* _WHAT TO PRODUCE_:
Within the entries below, every line containing "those" is to be copied.

┄┄┄┄┄┄┄┄┄┄

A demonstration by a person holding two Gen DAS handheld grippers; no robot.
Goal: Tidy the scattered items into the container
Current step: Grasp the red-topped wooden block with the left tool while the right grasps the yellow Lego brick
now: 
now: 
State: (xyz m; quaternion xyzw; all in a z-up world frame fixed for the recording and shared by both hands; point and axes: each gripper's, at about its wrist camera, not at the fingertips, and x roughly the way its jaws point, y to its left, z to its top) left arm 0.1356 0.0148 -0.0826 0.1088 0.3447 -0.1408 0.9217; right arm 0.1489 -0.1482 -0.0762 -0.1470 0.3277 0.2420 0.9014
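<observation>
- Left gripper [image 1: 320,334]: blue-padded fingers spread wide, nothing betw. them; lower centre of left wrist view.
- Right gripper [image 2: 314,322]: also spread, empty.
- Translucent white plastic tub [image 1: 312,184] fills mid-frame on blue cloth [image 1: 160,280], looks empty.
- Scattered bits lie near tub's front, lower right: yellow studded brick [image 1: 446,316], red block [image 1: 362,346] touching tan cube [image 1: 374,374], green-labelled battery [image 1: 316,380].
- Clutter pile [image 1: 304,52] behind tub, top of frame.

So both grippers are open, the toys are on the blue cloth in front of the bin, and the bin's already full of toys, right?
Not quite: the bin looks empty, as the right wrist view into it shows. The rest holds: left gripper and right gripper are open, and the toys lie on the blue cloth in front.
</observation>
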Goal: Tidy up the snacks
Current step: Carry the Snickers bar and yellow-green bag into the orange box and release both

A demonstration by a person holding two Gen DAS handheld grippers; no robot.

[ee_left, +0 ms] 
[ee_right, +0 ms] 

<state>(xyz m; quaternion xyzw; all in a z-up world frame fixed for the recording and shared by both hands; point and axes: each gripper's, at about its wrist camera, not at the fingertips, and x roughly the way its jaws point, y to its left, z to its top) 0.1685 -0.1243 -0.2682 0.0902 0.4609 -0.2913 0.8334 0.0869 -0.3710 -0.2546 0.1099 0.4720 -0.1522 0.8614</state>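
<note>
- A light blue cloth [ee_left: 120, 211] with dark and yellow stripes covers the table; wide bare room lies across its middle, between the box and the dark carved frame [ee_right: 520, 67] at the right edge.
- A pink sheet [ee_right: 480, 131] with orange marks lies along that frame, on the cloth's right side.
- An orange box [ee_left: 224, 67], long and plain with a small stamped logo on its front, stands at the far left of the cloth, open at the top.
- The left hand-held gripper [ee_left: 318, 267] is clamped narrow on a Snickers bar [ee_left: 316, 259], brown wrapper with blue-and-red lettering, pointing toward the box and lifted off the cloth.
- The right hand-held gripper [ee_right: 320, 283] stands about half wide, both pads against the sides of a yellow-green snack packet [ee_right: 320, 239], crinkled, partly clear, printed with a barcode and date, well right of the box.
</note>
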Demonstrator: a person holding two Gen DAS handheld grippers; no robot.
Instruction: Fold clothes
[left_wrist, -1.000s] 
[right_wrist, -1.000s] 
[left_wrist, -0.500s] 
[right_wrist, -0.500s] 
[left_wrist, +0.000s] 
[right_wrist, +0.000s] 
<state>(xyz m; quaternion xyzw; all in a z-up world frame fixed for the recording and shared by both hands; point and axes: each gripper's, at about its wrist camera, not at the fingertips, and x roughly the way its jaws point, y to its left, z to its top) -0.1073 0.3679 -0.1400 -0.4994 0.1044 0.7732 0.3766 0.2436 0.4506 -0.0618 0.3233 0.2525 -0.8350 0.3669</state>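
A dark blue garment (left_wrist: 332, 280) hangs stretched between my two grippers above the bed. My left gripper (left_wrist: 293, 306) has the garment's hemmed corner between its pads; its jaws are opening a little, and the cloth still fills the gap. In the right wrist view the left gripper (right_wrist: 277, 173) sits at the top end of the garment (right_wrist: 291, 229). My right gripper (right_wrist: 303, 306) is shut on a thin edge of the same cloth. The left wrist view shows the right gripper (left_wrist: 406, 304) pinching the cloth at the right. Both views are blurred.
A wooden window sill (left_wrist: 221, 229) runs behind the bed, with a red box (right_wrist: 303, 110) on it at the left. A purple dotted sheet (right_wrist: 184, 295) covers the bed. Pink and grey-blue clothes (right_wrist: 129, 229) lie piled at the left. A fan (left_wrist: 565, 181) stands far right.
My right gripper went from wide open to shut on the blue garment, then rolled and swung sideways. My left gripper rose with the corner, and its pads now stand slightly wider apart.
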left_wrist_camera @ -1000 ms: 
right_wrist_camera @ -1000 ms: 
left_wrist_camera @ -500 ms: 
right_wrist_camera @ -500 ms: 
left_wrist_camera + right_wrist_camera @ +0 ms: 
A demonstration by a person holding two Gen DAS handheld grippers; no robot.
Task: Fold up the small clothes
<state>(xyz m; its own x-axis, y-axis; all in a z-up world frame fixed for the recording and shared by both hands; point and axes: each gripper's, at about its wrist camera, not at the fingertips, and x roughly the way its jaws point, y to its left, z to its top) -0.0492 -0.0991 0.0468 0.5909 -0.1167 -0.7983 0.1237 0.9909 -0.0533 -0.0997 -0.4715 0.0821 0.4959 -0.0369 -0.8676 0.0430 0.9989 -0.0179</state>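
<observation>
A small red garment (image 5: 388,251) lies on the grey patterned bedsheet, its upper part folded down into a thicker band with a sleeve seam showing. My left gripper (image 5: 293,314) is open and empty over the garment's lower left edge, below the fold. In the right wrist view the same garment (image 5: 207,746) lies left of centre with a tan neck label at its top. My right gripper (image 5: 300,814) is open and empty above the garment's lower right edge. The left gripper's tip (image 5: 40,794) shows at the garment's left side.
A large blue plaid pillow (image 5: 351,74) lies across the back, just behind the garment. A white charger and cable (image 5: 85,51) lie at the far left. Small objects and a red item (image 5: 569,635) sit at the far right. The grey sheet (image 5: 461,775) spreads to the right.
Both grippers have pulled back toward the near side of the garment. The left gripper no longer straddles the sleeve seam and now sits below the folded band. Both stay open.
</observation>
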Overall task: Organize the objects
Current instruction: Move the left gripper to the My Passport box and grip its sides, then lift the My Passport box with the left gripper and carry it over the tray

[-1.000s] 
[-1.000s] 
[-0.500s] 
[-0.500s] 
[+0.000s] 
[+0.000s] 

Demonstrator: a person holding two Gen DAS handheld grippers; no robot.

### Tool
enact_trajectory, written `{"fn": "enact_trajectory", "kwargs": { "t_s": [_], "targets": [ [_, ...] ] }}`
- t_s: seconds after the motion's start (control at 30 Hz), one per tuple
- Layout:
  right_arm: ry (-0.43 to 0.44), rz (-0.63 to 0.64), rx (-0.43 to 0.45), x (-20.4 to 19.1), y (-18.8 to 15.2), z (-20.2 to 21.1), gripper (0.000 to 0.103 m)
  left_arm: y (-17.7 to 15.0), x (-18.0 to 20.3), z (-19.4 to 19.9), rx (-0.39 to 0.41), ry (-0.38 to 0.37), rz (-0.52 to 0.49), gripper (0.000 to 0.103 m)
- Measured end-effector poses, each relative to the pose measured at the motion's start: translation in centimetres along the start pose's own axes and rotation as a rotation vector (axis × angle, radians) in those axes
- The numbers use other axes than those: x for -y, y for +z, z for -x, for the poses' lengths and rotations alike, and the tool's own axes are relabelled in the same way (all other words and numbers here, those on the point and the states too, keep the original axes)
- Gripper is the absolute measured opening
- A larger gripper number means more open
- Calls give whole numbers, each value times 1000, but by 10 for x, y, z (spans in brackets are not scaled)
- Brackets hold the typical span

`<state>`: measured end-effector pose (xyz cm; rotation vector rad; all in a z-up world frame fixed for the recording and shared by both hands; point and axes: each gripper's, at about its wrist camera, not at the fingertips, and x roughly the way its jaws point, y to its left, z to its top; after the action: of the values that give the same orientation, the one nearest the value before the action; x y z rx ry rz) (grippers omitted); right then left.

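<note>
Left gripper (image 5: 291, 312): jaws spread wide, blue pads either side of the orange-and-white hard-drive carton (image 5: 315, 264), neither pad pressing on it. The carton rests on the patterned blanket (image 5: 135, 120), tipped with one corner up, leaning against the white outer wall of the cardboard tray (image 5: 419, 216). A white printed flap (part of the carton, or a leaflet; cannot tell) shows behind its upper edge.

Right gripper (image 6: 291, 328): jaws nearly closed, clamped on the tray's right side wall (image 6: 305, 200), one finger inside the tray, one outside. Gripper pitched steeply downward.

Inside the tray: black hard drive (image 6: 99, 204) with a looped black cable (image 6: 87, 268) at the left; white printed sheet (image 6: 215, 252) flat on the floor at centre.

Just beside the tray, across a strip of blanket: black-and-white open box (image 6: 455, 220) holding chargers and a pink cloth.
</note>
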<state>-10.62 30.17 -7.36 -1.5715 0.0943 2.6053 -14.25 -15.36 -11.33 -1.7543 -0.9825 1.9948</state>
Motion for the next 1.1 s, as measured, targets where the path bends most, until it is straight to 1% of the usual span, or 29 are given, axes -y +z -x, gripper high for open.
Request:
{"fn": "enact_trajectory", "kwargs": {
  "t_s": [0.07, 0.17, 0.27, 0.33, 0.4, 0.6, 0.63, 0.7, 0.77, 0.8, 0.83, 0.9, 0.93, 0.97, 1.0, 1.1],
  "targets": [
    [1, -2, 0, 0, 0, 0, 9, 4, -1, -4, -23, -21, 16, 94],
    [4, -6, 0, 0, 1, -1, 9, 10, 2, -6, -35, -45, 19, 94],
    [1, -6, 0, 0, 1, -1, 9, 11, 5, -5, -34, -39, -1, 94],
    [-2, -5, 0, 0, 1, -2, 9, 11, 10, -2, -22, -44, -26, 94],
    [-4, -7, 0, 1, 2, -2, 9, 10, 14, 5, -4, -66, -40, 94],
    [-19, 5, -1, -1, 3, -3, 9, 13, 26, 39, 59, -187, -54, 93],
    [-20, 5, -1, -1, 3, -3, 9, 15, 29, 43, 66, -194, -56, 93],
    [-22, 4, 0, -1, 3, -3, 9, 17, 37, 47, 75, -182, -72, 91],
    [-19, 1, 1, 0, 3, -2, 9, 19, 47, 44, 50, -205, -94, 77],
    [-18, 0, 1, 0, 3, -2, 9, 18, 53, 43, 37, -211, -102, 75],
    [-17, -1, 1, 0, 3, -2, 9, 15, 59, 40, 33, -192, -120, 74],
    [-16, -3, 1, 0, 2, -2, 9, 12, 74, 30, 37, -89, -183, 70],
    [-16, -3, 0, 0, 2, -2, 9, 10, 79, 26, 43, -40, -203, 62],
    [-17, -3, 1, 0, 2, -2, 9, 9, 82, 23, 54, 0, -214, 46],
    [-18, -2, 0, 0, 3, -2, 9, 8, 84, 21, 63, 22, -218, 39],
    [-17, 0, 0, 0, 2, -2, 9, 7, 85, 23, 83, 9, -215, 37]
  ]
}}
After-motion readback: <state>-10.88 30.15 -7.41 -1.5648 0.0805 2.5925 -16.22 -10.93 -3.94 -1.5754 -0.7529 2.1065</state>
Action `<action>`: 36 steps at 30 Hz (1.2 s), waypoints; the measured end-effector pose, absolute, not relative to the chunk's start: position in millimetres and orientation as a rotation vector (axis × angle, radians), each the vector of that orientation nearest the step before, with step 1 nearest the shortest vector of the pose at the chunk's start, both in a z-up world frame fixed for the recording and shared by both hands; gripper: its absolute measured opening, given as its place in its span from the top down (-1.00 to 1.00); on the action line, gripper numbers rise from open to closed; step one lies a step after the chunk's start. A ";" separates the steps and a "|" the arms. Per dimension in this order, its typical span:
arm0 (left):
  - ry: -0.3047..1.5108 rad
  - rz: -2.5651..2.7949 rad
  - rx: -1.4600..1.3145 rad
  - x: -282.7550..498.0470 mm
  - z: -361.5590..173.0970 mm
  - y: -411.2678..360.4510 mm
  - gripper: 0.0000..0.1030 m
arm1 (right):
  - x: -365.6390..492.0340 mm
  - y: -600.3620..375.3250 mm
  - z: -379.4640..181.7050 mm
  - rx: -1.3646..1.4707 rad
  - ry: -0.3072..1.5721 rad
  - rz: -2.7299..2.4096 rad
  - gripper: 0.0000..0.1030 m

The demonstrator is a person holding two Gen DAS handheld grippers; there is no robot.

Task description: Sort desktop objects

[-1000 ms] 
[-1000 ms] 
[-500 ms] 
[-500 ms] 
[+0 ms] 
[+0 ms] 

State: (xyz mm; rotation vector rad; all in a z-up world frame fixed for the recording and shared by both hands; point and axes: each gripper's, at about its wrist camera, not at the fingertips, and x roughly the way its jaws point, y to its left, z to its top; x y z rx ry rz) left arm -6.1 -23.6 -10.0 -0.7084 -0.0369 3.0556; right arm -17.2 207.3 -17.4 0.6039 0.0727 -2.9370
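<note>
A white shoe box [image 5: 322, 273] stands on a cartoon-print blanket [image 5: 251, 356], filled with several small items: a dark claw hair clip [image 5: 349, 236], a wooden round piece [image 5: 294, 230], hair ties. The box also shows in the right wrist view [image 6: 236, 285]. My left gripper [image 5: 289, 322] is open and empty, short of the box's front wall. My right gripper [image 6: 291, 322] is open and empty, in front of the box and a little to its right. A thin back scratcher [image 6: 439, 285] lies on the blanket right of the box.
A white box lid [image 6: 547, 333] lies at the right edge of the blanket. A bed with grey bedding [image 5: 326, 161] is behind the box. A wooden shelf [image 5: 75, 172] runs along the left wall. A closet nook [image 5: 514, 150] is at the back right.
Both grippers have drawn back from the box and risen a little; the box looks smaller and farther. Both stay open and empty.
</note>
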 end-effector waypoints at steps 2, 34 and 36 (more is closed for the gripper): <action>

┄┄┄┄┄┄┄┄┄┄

* _RESPONSE AREA_:
- Measured end-effector poses, each relative to the pose measured at the motion's start: translation in centimetres along the start pose's own axes and rotation as a rotation vector (axis × angle, radians) in those axes
- The numbers use other axes than those: x for -y, y for +z, z for -x, for the poses' lengths and rotations alike, and the tool's own axes are relabelled in the same way (all other words and numbers here, those on the point and the states too, keep the original axes)

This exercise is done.